> [About this task]: The answer consists solely of the listing's lines from the first through the line containing "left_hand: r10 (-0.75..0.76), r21", each reproduced exactly.

> [Records for processing]:
____

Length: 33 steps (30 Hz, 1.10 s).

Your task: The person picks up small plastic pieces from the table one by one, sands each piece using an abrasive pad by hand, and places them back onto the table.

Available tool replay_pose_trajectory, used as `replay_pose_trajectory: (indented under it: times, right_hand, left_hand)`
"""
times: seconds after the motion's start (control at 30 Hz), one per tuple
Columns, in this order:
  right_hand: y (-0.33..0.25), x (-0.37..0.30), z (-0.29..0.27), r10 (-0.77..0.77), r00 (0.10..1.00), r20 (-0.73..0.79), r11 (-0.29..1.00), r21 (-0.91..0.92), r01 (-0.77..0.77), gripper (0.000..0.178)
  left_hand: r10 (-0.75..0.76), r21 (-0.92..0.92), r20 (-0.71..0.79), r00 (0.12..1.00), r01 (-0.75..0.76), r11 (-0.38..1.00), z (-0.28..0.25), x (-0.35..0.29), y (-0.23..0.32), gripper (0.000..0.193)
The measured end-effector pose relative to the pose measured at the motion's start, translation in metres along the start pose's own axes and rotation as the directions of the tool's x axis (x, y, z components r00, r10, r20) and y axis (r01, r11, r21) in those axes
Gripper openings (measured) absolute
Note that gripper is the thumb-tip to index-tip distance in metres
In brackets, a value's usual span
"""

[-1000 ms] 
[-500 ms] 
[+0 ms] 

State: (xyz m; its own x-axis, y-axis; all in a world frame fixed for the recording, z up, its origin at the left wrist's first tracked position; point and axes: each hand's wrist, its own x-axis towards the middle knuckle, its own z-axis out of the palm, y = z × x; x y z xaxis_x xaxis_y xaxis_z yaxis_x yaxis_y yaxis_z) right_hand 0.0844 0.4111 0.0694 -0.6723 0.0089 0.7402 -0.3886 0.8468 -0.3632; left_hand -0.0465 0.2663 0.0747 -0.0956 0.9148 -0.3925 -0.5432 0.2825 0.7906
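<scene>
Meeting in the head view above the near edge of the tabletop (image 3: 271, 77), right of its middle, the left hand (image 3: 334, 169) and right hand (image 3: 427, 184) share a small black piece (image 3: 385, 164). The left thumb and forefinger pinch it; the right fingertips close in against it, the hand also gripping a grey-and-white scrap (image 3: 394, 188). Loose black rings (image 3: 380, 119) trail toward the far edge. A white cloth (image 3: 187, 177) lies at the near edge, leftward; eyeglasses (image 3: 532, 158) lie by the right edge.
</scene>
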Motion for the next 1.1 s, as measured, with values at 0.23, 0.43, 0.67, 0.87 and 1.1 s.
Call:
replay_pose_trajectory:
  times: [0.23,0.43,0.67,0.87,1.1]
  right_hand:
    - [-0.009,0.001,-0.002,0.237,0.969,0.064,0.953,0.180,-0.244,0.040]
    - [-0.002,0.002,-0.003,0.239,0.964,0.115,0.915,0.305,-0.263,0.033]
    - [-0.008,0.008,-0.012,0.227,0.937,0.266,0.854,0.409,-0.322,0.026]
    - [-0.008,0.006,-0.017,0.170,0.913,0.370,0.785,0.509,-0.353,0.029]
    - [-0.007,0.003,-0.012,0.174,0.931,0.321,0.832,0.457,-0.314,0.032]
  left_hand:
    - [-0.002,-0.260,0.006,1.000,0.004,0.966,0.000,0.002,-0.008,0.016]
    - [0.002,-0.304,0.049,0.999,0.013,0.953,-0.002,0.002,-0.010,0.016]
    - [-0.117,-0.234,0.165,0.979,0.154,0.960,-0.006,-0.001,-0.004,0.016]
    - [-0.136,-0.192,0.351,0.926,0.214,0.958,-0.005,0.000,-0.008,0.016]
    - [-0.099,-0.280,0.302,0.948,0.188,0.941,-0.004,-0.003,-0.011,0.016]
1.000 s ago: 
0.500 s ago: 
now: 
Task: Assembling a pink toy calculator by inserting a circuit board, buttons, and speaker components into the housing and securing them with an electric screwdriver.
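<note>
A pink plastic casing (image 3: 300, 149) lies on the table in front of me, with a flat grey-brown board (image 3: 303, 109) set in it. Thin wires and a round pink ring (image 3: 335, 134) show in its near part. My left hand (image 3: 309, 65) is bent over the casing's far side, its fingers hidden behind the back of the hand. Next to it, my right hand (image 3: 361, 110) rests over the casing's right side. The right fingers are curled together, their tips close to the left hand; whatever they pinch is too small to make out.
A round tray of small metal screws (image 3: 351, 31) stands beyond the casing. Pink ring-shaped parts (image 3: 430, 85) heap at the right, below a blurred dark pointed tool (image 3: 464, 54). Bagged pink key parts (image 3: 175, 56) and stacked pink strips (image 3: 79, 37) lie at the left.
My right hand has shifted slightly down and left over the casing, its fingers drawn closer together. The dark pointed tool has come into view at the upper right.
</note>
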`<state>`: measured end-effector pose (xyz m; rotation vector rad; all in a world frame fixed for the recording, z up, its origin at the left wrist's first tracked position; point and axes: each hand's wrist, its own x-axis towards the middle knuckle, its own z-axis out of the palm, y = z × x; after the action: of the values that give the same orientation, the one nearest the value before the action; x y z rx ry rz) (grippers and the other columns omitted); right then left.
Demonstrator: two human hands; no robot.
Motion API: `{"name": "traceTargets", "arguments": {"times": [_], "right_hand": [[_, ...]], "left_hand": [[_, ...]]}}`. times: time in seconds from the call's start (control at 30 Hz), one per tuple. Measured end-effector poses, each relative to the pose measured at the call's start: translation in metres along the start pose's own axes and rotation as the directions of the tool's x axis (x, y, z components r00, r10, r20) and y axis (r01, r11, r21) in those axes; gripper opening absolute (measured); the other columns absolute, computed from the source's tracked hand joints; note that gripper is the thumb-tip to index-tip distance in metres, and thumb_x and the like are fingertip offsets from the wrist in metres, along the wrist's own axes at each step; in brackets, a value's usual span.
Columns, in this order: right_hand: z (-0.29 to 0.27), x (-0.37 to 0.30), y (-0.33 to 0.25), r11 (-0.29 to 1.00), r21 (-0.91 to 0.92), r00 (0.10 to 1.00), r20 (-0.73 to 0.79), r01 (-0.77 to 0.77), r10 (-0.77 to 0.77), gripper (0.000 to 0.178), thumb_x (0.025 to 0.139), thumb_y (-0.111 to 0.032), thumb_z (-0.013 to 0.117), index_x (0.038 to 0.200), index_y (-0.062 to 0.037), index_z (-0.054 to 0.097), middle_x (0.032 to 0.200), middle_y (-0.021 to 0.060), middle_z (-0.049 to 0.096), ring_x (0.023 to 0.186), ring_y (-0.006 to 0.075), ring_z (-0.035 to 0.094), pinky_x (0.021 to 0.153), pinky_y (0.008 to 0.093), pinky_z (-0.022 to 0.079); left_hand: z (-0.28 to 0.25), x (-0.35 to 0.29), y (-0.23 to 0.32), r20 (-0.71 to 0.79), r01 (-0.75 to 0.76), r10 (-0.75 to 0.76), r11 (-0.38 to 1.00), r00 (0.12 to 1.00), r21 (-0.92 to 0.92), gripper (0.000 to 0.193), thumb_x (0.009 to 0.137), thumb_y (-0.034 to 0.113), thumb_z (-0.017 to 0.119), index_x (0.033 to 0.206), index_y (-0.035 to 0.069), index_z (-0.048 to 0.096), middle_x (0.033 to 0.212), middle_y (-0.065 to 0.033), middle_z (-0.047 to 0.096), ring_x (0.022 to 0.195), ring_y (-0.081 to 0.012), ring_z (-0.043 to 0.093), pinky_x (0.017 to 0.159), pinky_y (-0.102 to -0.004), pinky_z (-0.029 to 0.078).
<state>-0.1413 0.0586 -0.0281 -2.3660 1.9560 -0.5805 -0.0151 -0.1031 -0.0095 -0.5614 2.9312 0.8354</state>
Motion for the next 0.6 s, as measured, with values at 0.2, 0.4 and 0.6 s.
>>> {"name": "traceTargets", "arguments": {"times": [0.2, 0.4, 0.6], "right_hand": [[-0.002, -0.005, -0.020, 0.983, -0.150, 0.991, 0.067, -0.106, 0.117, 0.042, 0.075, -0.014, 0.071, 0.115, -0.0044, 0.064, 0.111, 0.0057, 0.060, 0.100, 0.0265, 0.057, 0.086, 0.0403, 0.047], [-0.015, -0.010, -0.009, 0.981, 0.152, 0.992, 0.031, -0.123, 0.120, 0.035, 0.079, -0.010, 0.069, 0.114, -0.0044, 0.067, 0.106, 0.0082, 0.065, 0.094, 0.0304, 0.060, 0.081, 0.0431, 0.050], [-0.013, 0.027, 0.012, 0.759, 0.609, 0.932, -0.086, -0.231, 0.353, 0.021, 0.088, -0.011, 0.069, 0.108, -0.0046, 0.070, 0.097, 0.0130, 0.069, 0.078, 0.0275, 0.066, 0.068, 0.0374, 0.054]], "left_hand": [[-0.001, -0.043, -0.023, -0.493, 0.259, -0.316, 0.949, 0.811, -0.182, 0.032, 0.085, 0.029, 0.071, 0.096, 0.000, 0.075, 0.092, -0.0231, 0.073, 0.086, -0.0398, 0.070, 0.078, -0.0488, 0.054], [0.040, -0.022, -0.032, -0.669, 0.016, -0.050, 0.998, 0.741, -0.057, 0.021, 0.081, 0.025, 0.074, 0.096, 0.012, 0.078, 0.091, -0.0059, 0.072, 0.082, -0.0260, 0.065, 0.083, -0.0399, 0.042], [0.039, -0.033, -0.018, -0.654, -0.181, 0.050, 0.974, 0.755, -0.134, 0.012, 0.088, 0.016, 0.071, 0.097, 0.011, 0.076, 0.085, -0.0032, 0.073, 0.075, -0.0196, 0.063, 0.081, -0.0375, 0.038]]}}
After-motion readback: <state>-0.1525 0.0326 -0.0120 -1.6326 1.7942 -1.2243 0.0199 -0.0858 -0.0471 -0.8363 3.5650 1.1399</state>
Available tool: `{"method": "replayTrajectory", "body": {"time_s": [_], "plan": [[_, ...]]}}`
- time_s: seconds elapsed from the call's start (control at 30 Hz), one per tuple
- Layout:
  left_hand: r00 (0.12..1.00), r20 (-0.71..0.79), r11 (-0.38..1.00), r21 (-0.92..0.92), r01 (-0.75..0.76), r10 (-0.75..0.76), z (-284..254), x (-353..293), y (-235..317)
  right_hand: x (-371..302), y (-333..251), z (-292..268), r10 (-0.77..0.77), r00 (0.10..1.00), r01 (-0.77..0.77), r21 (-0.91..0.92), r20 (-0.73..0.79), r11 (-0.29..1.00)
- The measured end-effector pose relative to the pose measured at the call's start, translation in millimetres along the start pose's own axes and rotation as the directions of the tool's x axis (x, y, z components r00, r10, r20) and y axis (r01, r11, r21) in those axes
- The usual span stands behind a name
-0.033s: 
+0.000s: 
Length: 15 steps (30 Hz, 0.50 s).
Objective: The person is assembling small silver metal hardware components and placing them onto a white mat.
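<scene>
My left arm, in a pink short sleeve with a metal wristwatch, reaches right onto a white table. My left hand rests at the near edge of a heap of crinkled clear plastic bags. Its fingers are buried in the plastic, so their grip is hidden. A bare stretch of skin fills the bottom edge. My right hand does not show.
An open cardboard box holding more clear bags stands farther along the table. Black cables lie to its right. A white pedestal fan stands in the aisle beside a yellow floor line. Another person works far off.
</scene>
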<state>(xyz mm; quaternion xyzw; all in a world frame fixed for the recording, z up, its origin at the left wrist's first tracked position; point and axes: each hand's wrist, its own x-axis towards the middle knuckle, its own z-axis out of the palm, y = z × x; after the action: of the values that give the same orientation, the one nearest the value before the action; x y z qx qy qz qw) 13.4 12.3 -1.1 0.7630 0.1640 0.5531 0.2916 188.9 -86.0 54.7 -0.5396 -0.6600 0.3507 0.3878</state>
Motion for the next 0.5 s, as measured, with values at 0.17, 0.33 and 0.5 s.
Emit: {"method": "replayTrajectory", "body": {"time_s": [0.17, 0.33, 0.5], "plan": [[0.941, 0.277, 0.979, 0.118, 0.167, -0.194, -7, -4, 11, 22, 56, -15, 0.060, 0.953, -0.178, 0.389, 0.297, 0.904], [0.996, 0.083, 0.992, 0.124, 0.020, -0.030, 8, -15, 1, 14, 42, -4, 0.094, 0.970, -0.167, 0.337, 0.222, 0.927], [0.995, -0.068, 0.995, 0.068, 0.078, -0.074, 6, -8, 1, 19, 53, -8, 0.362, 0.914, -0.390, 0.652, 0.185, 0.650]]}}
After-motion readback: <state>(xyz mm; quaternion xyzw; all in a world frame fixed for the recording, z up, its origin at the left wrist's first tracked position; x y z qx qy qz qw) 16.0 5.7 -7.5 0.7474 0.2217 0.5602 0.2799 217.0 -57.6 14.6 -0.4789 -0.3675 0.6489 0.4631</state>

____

> [Problem solution]:
Length: 33 steps (30 Hz, 1.10 s).

Your task: The person picks up small plastic pieces from the table one by one, sands each piece using an abrasive pad by hand, and places them back onto the table.

Available tool replay_pose_trajectory, used as `replay_pose_trajectory: (indented under it: times, right_hand, left_hand)`
"""
times: seconds after the motion's start (control at 30 Hz), one per tuple
Columns, in this order:
  right_hand: y (-0.33..0.25), x (-0.37..0.30), z (-0.29..0.27), r10 (-0.77..0.77), r00 (0.10..1.00), r20 (-0.73..0.79), r11 (-0.29..1.00), r21 (-0.91..0.92), r01 (-0.77..0.77), gripper (0.000..0.178)
  left_hand: r10 (-0.75..0.76), r21 (-0.92..0.92), r20 (-0.71..0.79), r00 (0.12..1.00), r01 (-0.75..0.76), r11 (-0.38..1.00), z (-0.28..0.25), x (-0.35..0.29), y (-0.23..0.32), gripper (0.000..0.193)

Nothing else is needed to complete the exercise.